Дух средневековья есть лишь форма, видимость абсолютной самостоятельности, абсолютного присутствия настоящего, и речь идет о том, что представляет собою материал, которому она придает эту видимость, абсолютен ли он в себе. Последний представляется нам в следующем виде:
α) Всеобщее как нечто внутреннее должно, по существу, оставаться внутренним, не воплощенным в произведение; это — любовь, и если она принимает образ, то становится любовью к женщине.
β) Сама деятельность, живое воздействие этих наделенных неземной красотой и энергией характеров, как мужских, так и женских, может быть лишь отдельным деянием, запутанностью в чем-то единичном, романтическими приключениями.
γ) Образы, в которых эти живые отдельные индивиды созерцают себя как абсолютное сознание, образы основателей религии — это действительно реальные, исторические образы, а не создания абсолютно свободной фантазии. Однако героями этих религий являются те, в чьем образе наиболее остро представлена абсолютная боль в страданиях и пытках, и, вместо прекрасного, удовлетворенного в себе, мы имеем здесь высшую степень неудовлетворенности, нечто безобразное.
δ) Наконец, отношение первого, единичного сознания к абсолютному сознанию — это живое отношение: народ как сознание в форме единичности выполняет общее дело, в котором каждый созерцает абсолютное сознание в качестве образа, снимая себя в нем, поскольку это его произведение или поскольку он выступает в нем как живой. Но это абсолютное сознание, существуя лишь в качестве понятия, не присутствует в отдельном сознании как таковом; оно не становится настоящим, живым, создающимся здесь произведением. Оно есть нечто абсолютно потустороннее, перед лицом которого индивидуальное сознание может лишь уничтожить себя, но не может в нем жить. Поэтому движение индивидуальности перед этим абсолютным самонаслаждением есть не эпос, а комедия, однако божественная комедия, в которой деятельность человека сама себя непосредственно уничтожает, и только ее Ничто имеет абсолютную достоверность. Его сознание — это лишь сон сознания, его характер — это лишь вечно бессильное прошлое, причем человек, сопровождающий это зрелище, может лишь излиться в слезах.
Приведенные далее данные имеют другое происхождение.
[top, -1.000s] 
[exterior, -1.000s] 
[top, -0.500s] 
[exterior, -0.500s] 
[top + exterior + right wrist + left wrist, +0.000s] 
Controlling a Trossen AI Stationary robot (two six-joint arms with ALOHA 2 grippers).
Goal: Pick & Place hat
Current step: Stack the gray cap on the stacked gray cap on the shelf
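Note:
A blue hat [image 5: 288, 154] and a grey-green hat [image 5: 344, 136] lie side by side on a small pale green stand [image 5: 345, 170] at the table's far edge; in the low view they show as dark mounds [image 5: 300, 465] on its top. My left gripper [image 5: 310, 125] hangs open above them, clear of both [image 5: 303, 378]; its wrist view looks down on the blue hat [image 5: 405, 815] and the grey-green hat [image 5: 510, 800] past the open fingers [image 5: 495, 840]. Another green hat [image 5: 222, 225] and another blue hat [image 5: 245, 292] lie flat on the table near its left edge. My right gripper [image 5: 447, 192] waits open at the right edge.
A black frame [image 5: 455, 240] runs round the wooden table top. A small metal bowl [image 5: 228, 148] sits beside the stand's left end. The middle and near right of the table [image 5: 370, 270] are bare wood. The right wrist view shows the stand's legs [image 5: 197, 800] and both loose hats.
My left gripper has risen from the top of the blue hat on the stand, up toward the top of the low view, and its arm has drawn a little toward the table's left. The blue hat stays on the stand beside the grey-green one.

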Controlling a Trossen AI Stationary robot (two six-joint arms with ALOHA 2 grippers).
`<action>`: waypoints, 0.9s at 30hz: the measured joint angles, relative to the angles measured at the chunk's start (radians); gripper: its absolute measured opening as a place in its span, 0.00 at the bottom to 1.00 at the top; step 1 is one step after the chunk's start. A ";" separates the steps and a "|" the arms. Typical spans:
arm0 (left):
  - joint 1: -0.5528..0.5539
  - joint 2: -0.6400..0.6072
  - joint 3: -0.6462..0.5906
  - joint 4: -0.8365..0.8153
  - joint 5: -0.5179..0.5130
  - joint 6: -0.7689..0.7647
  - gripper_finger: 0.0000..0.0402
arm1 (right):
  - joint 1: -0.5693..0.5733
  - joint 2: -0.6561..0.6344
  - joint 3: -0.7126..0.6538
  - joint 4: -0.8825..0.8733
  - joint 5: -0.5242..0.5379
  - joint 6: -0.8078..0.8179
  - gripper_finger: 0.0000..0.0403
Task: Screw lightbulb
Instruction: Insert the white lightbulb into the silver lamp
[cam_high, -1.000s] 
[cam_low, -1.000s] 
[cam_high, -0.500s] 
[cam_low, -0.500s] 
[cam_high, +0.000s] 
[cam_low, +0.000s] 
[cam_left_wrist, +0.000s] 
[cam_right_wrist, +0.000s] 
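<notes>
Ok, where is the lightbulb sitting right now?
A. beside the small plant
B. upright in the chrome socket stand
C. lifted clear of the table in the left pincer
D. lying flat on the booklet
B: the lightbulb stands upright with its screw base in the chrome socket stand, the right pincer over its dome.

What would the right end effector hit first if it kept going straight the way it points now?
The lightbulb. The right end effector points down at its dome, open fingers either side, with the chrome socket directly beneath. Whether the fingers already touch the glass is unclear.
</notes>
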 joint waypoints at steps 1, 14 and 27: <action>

Искусство, воплощающее эту любовь, эти романтические деяния, эти исторические образы и это уничтожение сознания, не может посредством формы лишить это содержание его существенного момента, заключающегося в том, что оно не имеет ничего в настоящем, а представляет собой лишь абсолютное стремление. Содержание, в котором выступает абсолютное сознание, должно освободиться от своего стремления, от своей единичности с ее потусторонностью прошлого и будущего и должно обрести образ мира, форму всеобщности. Голое понятие абсолютного самонаслаждения должно быть извлечено из реальности, в которую оно погрузилось в качестве понятия, и, придав самому себе форму понятия, оно воссоздает реальность своего существования и становится абсолютно всеобщим.